River in Centre-du-Québec, Quebec (Canada)

The rivière aux Ormes (in English: Elm River) is a tributary of the east bank of the Petite rivière du Chêne which empties on the south bank of the St. Lawrence River. The Rivière des Ormes flows through the municipalities of Villeroy (MRC L'Érable Regional County Municipality), Sainte-Françoise and Fortierville, in the Bécancour Regional County Municipality, in the administrative region of Centre-du-Québec, in Quebec, in Canada.

== Geography ==
The main hydrographic slopes near the "Rivière aux Ormes" are:
- north side: Petite rivière du Chêne, L'Espérance stream, rivière du Chêne, St. Lawrence River;
- east side: northern arm of the rivière aux Ormes, rivière du Chêne, Creuse river;
- south side: Petite rivière du Chêne, Creuse river, Gentilly River, Bécancour River;
- west side: Petite rivière du Chêne, St.
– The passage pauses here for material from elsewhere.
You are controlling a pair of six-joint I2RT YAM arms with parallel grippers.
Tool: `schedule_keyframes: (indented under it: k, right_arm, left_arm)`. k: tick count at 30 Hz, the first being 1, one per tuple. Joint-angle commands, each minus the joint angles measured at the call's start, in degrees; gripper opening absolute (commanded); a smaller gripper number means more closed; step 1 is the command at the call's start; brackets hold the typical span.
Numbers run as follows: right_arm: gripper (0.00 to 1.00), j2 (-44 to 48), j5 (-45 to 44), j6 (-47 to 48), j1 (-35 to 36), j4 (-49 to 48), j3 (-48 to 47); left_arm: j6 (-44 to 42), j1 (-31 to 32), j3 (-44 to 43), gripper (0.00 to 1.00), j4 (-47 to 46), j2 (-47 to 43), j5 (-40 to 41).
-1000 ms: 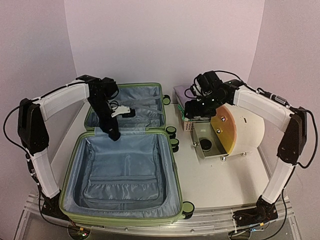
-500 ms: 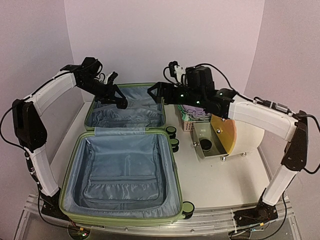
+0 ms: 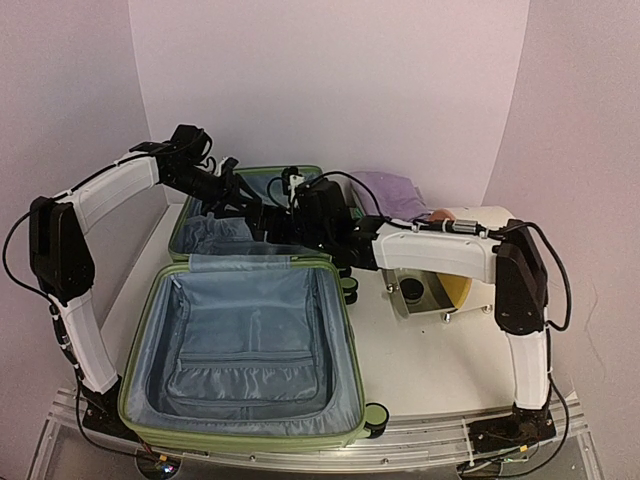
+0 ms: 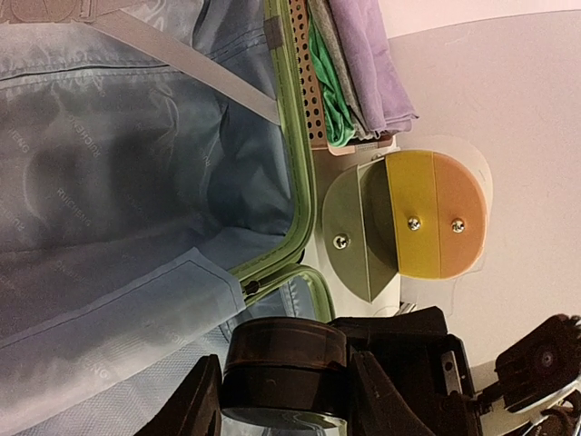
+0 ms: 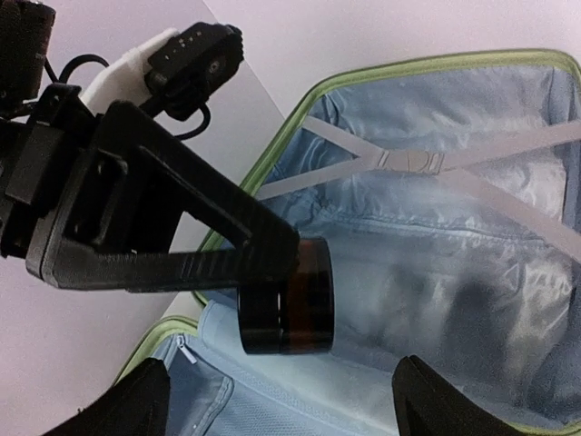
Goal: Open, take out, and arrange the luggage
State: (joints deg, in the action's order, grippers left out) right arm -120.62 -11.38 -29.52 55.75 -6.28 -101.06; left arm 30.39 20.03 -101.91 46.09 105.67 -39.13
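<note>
Luggage (image 3: 240, 350): large light-green ribbed hard-shell suitcase, lying open flat on the left side of the white bench (image 3: 440, 370), grey-blue fabric lining up in both halves. Near half shows bare lining. Far half is crossed by pale straps (image 5: 408, 163).

Above the far half, the left tool (image 4: 286, 386) is clamped on a small dark-brown round jar (image 5: 286, 300), held clear of the lining. The right tool (image 5: 295, 404) faces the jar from close by, fingers spread wide, not touching it.

One second back the right tool hung over the pink slotted basket (image 4: 313, 91) at right. It has since swung left across the luggage rim and its fingers have widened. The left tool then pointed down into the far half; now it is lifted and angled toward the right tool.

Farther right: the basket with folded purple and green cloth (image 4: 363, 64), and beside it a cream cylinder drum (image 4: 413, 218), its yellow-orange door ajar.
</note>
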Motion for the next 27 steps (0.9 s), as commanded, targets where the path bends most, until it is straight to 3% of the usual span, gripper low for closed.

Lawrence River, rivière aux Orignaux, rivière aux Glaises.

The "rivière aux Ormes" originates north of highway 20, near exit 253. This head area is located 5.9 km west of the center from the village of Val-Alain, 8.1 km north of the village of Notre-Dame-de-Lourdes and 3.1 km east of the village center of Villeroy.

From its head area, the "rivière aux Ormes" flows over 29.6 km with a drop of 90 m, divided into the following segments:
- 1.1 km north-west, in Villeroy, to the "route du rang 16e Ouest";
- 2.1 km north-west, up to a country road;
- 3.8 km to the north-west, to the municipal limit between Villeroy and Sainte-Françoise;
- 6.3 km north-west, up to the 11e rang road, which it crosses 1.5 km north-east of the center of the village of Sainte-Françoise;
- 3.4 km north-west, up to the tenth rang road;
- 1.3 km north, to the limit between the municipalities of Sainte-Françoise and Fortierville;
- 1.7 km north, up to the 9e rang West road, which it crosses 1.7 km east of the center of the village of Fortierville;
- 0.4 km north, to the confluence of the northern arm of the rivière aux Ormes;
- 2.1 km north, to a country road;
- 2.7 km (or 1.1 km in a direct line) south-west, winding up to route 265;
- 4.7 km west, to its confluence.

The Ormes river flows on the east bank of the Petite rivière du Chêne. Its confluence is located at the limit between the municipalities of Fortierville and Parisville. This confluence is located 7.0 km (or 2.3 km in a direct line) downstream from the route 226 bridge, 3.2 km west of the center of the village of Fortierville, 7.8 km south of the village center of Deschaillons-sur-Saint-Laurent, 3.2 km southwest of the village center of Parisville and 6.9 km south north-east of the village center of Sainte-Sophie-de-Lévrard.

== Toponymy ==
The toponym “Rivière aux Ormes” was made official on December 5, 1968, at the Commission de toponymie du Québec.